What you have to do:
Produce word for word the lines of the data below running from the one that has "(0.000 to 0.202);" to the one that has "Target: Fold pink", inclusive, and no others.

-- Data shown follows --

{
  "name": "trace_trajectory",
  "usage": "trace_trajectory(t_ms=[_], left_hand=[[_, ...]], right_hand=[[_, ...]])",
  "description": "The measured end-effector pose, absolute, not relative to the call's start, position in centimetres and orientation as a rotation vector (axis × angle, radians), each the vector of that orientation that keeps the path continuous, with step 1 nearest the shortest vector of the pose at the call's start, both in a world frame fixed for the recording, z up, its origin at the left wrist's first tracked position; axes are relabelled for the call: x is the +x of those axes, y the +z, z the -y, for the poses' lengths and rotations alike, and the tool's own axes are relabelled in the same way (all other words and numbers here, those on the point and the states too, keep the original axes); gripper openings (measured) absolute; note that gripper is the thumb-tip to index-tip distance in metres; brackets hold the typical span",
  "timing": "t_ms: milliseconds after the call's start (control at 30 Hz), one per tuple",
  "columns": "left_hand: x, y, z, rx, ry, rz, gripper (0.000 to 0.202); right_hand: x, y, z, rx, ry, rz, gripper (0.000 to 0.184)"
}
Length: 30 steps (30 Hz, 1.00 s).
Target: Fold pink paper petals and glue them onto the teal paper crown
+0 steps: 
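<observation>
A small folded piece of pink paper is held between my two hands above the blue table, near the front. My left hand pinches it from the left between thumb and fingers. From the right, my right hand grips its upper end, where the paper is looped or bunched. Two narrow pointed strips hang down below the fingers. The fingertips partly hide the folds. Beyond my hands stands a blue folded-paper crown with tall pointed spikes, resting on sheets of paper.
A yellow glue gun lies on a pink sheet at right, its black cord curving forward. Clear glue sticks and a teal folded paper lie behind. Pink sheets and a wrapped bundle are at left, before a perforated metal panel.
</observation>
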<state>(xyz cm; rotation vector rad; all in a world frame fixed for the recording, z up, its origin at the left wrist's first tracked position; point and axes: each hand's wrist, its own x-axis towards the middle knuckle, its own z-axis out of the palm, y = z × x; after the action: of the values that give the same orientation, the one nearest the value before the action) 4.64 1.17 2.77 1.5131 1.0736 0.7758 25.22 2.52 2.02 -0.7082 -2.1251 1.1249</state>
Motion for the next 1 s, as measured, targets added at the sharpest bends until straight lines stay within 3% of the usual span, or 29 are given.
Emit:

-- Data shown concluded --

Response:
  "columns": "left_hand: x, y, z, rx, ry, rz, gripper (0.000 to 0.202); right_hand: x, y, z, rx, ry, rz, gripper (0.000 to 0.184)"
}
Length: 30 steps (30 Hz, 1.00 s).
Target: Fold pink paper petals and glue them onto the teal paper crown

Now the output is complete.